首先,你们的想法和职业将会是相同的。你会非常在意——比你意识到的要多得多——别人是否认为你在做正确的事。这可能会阻止你做真正有趣的工作,但即使你做了,别人也会做的。
Second, you will usually get risk calculations wrong. You’ll be very focused on keeping up with other people and not falling behind in competitive games, even in the short term.
其次,风险计算通常会出错。你会非常专注于与他人保持同步,即使在短期内也不想在竞争中落后。
Smart people seem to be especially at risk of such externally-driven behavior. Being aware of it helps, but only a little—you will likely have to work super-hard to not fall in the mimetic trap.
聪明的人似乎特别容易出现这种外部驱动的行为。你要意识到这一点是有帮助的,但只是一点点——你可能需要超级努力才能不落入模仿陷阱。

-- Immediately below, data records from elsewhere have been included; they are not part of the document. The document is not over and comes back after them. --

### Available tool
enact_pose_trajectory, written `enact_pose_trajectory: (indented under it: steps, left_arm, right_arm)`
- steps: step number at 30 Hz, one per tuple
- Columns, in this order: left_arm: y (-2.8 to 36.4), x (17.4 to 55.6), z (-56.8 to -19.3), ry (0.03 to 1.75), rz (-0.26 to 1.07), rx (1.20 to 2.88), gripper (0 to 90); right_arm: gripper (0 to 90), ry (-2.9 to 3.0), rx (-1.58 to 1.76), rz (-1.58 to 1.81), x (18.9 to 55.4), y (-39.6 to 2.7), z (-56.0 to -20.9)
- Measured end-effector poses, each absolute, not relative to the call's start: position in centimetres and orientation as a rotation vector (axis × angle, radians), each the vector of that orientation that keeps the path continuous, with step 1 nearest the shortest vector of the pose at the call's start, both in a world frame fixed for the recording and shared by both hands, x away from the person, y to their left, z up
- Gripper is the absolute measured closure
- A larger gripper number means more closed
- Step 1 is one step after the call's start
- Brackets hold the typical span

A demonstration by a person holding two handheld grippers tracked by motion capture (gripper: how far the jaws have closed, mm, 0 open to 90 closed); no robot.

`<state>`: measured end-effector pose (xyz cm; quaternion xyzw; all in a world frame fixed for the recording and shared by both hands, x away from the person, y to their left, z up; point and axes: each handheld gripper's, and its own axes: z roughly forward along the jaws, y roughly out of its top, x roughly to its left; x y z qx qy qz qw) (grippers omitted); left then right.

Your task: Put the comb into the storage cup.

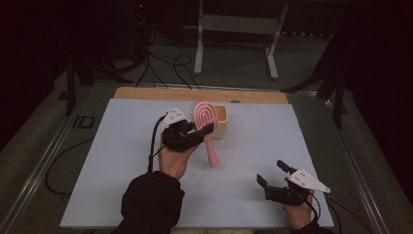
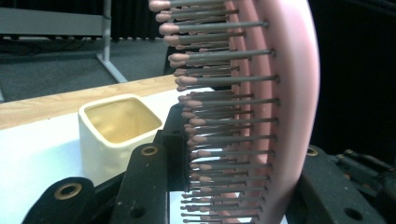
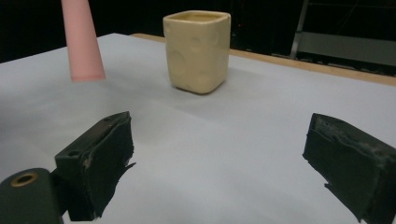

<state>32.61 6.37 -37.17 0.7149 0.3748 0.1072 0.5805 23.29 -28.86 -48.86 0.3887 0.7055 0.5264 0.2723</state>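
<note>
Your left tongs (image 1: 202,130) are closed on the brush (image 1: 206,127), clamped across the lower part of its pink head, with 1 jaw pressing into the bristles and the other on the smooth back. The brush is lifted off the counter (image 1: 117,161); its handle hangs down toward you and to the right, and the head sits just in front of the cup (image 1: 221,122) at the far middle of the counter. In the left gripper view the bristles (image 2: 224,121) bend little under the jaw, so the head reads as stiff plastic with springy pins. It looks light, but the curved back is likely slick, and a grip through pins can twist. If you regrip, take it at the neck where head meets handle, or on the handle itself.

The cup stands upright with its mouth open; it looks like glazed ceramic, so treat it as heavy for its size, hard and breakable. It could tip if the handle (image 3: 83,42) knocks its rim.

Your right tongs (image 1: 275,173) rest low at the near right, jaws spread wide, holding nothing, well apart from the cup.
</note>
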Motion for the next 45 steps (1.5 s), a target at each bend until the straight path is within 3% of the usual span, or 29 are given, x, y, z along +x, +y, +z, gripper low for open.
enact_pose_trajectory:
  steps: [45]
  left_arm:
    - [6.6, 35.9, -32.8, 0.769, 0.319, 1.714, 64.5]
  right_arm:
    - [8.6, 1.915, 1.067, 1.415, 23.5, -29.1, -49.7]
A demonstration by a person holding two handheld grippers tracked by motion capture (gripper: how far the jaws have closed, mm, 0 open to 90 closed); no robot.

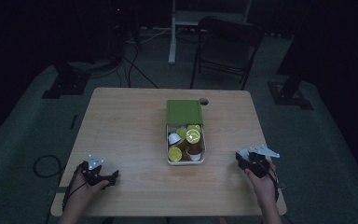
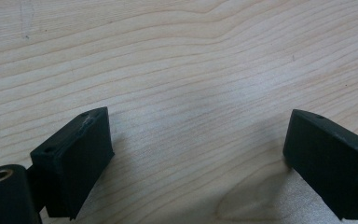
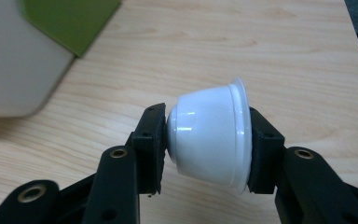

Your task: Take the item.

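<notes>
Right gripper (image 3: 209, 144) clamps a white coffee pod (image 3: 209, 140) sideways, just above the table (image 3: 261, 56) beside the box (image 1: 185, 140). Left gripper (image 2: 196, 158) rests wide, empty. Next, probably: set it down, release.

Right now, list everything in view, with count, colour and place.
Light wooden table: one, centre of the high view.
Shallow white box: one, mid-table, holding capsules.
Green flat lid: one, at the box's far end.
Coffee capsules in the box: several, yellow, white and brown; exact count unclear.
White plastic capsule: one, clamped sideways in the right hand-held gripper.
Dark folding chair: one, beyond the table.
Left hand-held gripper: black, open over bare wood.
Hands: two, at the near table edge.
</notes>
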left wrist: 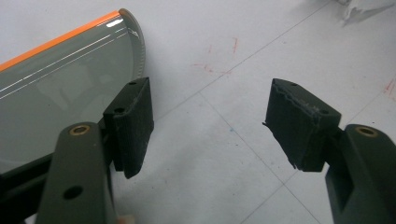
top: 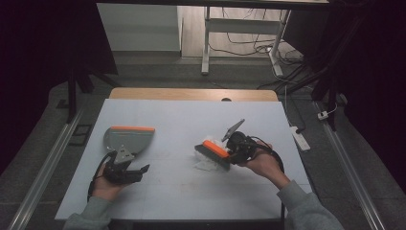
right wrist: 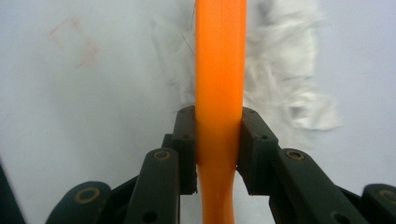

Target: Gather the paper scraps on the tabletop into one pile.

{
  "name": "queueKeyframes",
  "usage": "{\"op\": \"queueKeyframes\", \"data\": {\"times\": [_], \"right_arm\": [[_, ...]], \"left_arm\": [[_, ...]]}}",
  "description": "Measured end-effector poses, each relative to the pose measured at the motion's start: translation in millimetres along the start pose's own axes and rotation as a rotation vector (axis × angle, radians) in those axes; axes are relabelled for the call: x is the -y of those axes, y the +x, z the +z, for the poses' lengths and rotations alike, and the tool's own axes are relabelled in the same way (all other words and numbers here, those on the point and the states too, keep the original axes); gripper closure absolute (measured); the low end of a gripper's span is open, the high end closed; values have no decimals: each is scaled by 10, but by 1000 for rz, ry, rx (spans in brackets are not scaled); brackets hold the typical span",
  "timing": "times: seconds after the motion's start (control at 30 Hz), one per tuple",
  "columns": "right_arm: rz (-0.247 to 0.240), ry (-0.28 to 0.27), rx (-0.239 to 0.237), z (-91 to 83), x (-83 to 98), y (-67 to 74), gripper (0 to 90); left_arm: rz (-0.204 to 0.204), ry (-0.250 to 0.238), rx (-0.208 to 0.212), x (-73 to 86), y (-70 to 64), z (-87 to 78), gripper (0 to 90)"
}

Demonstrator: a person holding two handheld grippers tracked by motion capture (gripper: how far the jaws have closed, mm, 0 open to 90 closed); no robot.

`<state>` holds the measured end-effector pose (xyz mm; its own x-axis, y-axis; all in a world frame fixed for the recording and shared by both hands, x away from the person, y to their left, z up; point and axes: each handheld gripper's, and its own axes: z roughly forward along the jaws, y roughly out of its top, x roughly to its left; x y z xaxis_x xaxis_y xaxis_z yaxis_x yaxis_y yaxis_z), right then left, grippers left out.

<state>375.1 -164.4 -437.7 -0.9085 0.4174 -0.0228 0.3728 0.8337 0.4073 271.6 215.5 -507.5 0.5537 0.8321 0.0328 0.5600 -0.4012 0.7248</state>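
While our right gripper (top: 229, 154) clamps the orange brush (top: 212, 153) at the paper scraps (top: 205, 164), we see the dustpan (top: 128, 138) well to the brush's left, orange lip far, just past our open left gripper (top: 125, 173).

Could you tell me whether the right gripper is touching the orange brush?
Touching: in the right gripper view, the right gripper has both pads pressed against the orange brush.

I'm watching the high view looking forward and down over the whole table (top: 191, 191). My left gripper view is sitting close above the dustpan (left wrist: 56, 88); my right is looking along the brush (right wrist: 219, 70). All are sharing the tabletop.
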Motion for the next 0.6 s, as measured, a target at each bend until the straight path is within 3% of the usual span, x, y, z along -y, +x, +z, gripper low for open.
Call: {"op": "queueKeyframes", "data": {"times": [0.17, 0.3, 0.47, 0.6], "right_arm": [[17, -96, -22, -214, 44, 18, 709], [47, -173, 2, -423, 117, 22, 709], [153, -206, 77, -571, 266, -87, 709], [265, -202, 113, -560, 426, -222, 708]], "left_arm": [[0, -1, -1, 1, 0, 0, 327], [1, -2, -1, -1, -9, 0, 327], [5, -2, -1, -3, -11, -3, 327], [4, -2, -1, -3, -9, -3, 327]]}}
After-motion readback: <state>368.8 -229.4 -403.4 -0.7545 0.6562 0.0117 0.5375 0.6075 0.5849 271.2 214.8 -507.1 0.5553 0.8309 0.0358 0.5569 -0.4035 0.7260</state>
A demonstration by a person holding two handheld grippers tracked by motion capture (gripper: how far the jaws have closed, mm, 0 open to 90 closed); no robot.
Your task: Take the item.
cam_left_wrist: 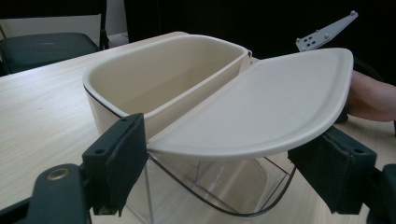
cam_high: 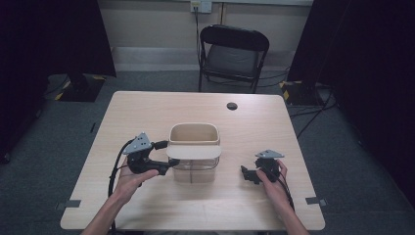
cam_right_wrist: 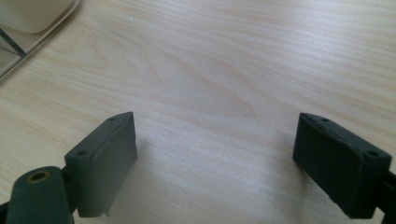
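High view first: bin (cam_high: 194,147) standing upright near the middle of the surface (cam_high: 147,105), a little toward the near edge, with a clear lower body and a cream upper rim. Mouth pointing straight up; long axis running from near edge to far edge, the short sides facing those two edges. Half-lid (cam_high: 194,152) lying roughly level over the near half of the mouth, far half left uncovered and showing a bare cream interior. Left gripper (cam_high: 166,156) up against the bin's left side at lid height, aimed toward the right edge. Left gripper view closer in: lid (cam_left_wrist: 261,107) edge sitting between the two black jaws, which stand apart on either side of it with no pad pressing on it, so spread rather than pinching. Right gripper (cam_high: 248,175) resting well apart from the bin, toward the right edge, jaws spread wide over bare wood in the right gripper view, a corner of the bin (cam_right_wrist: 28,18) at the upper left. By judgement, work on the lid midway: near flap down, far flap neither seen nor closed, nothing placed inside.
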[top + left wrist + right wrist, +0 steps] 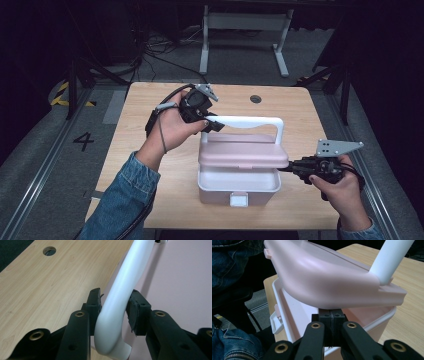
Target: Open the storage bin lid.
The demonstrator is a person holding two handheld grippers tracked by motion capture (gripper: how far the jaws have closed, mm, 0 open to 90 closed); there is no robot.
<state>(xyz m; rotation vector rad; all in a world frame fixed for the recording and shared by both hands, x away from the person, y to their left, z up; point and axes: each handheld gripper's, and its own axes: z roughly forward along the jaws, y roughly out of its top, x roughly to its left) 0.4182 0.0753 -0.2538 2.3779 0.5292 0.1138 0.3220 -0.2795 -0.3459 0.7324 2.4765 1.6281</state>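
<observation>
The left gripper point(214, 121) pinched the stiff white handle point(252, 120) above the light-looking pink lid point(243, 156), while the right gripper point(286, 169), pressed together, wedged beneath that lid.

A light wooden table with rounded corners point(150, 165) carried a small round hole point(255, 99) near its far edge. Beyond it stood a white metal frame on two legs point(245, 30) on grey carpet, with dark cables point(150, 55) trailing across. A yellow-and-black striped strip, possibly floor tape point(62, 94), lay left.
</observation>
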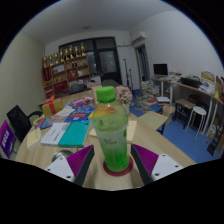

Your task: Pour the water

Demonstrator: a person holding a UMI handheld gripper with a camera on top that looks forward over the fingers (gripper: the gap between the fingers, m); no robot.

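Observation:
A clear plastic bottle with green liquid and a green cap stands upright on a red round coaster on the light wooden table. My gripper is open, and the bottle's lower part stands between the fingers. The purple pads flank it with a narrow gap of table showing at each side. No cup or other vessel for the liquid can be made out near the bottle.
Books and papers lie on the table left of the bottle. A black chair stands at the table's left. Beyond are a wooden shelf, a desk with a monitor and white stools.

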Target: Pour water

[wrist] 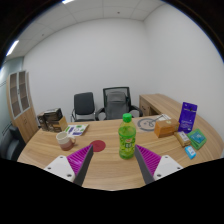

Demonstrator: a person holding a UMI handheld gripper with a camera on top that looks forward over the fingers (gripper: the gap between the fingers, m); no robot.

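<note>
Green plastic bottle point(127, 138) with a yellow-green cap stands upright on the light wooden tabletop point(110, 170), just ahead of the tool point(112, 163) and a touch toward its right finger. The tool is wide open, holding nothing; its two fingers with their magenta pads point(151, 158) are spread to either side, with bare wood showing between them. Left of the bottle, a small pinkish cup point(65, 142) sits beside a dark red round coaster point(98, 146). Off to the right, an orange snack packet point(166, 128), a tall blue-purple bag point(188, 116) and a teal packet point(197, 140) cluster together, a white round plate point(149, 123) just behind them. Further back on the left lies a stack of small boxes and papers point(60, 125). Beyond the tabletop, two black mesh office chairs point(103, 104) face in, white wall behind, a wooden cabinet point(20, 105) at far left.
</note>
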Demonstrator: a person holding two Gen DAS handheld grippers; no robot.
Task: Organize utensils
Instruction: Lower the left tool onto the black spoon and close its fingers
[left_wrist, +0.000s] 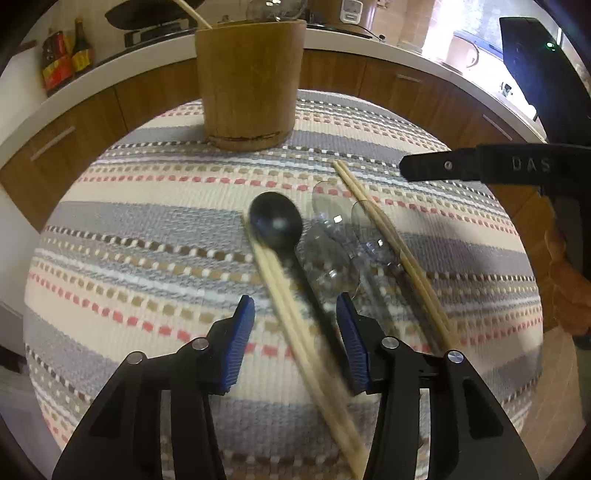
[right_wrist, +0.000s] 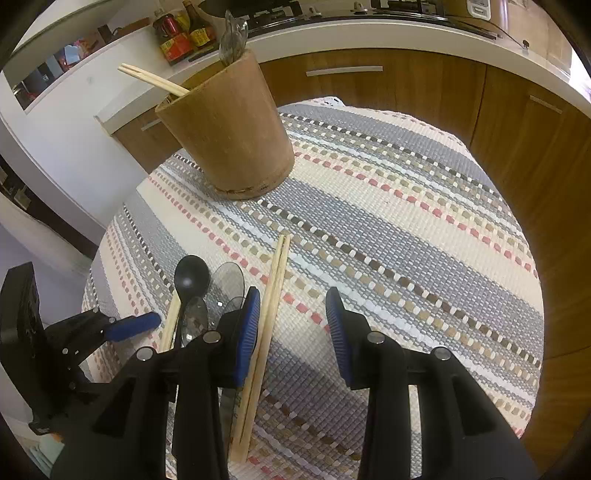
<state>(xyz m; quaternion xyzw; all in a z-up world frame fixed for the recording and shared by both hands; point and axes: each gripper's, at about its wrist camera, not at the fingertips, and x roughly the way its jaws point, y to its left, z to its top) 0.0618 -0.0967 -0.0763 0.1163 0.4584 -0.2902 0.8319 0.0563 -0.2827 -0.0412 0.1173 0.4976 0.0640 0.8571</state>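
Note:
A wooden utensil holder (left_wrist: 251, 85) (right_wrist: 229, 144) stands at the far side of the mat, with a pair of chopsticks (right_wrist: 155, 81) and clear spoons (right_wrist: 232, 37) in it. A black spoon (left_wrist: 275, 219) (right_wrist: 191, 275) lies beside a chopstick pair (left_wrist: 295, 317); both run blurred between the blue pads of my open left gripper (left_wrist: 295, 299), and neither is clamped. Clear plastic spoons (left_wrist: 332, 254) (right_wrist: 229, 280) lie just to the right. A second chopstick pair (left_wrist: 388, 251) (right_wrist: 266, 317) lies between the fingers of my open right gripper (right_wrist: 292, 295), close to its left pad.
A striped woven mat (left_wrist: 147, 221) covers the table. Wooden cabinets (right_wrist: 406, 92) and a white counter with sauce bottles (right_wrist: 177, 37) curve behind it. The right gripper (left_wrist: 443, 166) and a person's hand (left_wrist: 569, 288) are at the right of the left wrist view.

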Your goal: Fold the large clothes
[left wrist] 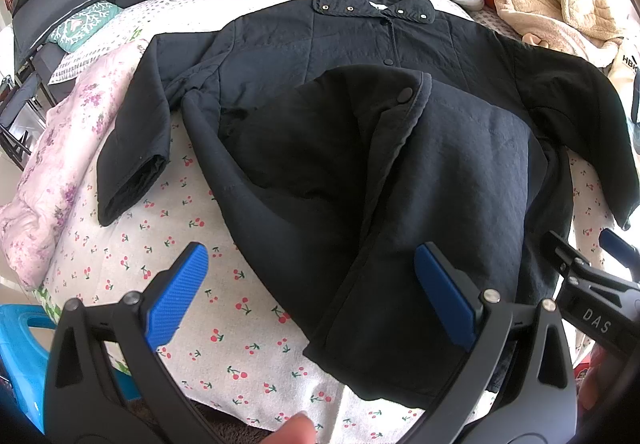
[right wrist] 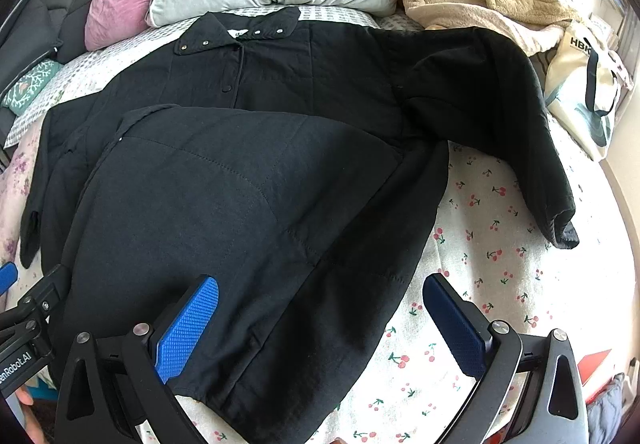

The most successful people I know are primarily internally driven; they do what they do to impress themselves and because they feel compelled to make something happen in the world. After you’ve made enough money to buy whatever you want and gotten enough social status that it stops being fun to get more, this is the only force I know of that will continue to drive you to higher levels of performance.
我认识的最成功的人们都是内在驱动的;他们所做的一切都是为了让自己惊喜,因为他们想让世界发生一些事情。当你赚了足够的钱去买任何你想要的东西,获得了足够的社会地位,再得到更多就不再有趣了,而这是我所知道的唯一能继续推动你达到更高水平的力量。
This is why the question of a person’s motivation is so important. It’s the first thing I try to understand about someone. The right motivations are hard to define a set of rules for, but you know it when you see it.
这就是为什么一个人的动机如此重要。这是我了解一个人首先关注的事情。你很难给正确的动机下一个定义,但当你看到它时,你就知道它是正确的。
Jessica Livingston and Paul Graham are my benchmarks for this. YC was widely mocked for the first few years, and almost no one thought it would be a big success when they first started. But they thought it would be great for the world if it worked, and they love helping people, and they were convinced their new model was better than the existing model.
杰西卡·利文斯顿和保罗·格雷厄姆是我在这方面的偶像。创业投资加速器在最初的几年里受到了很多嘲笑,他们刚开始创业时,几乎没有人认为它会取得巨大的成功。但他们认为,如果它能起作用,对世界将是好的,他们喜欢帮助别人,他们相信新模式比现有的模式更好。
Eventually, you will define your success by performing excellent work in areas that are important to you. The sooner you can start off in that direction, the further you will be able to go. It is hard to be wildly successful at anything you aren’t obsessed with.
最后,衡量成功应该在对你重要的领域里,你的表现是否出色。你越早朝那个方向出发,你就能走得越远。如果你对它不感兴趣,那你很难获得成功。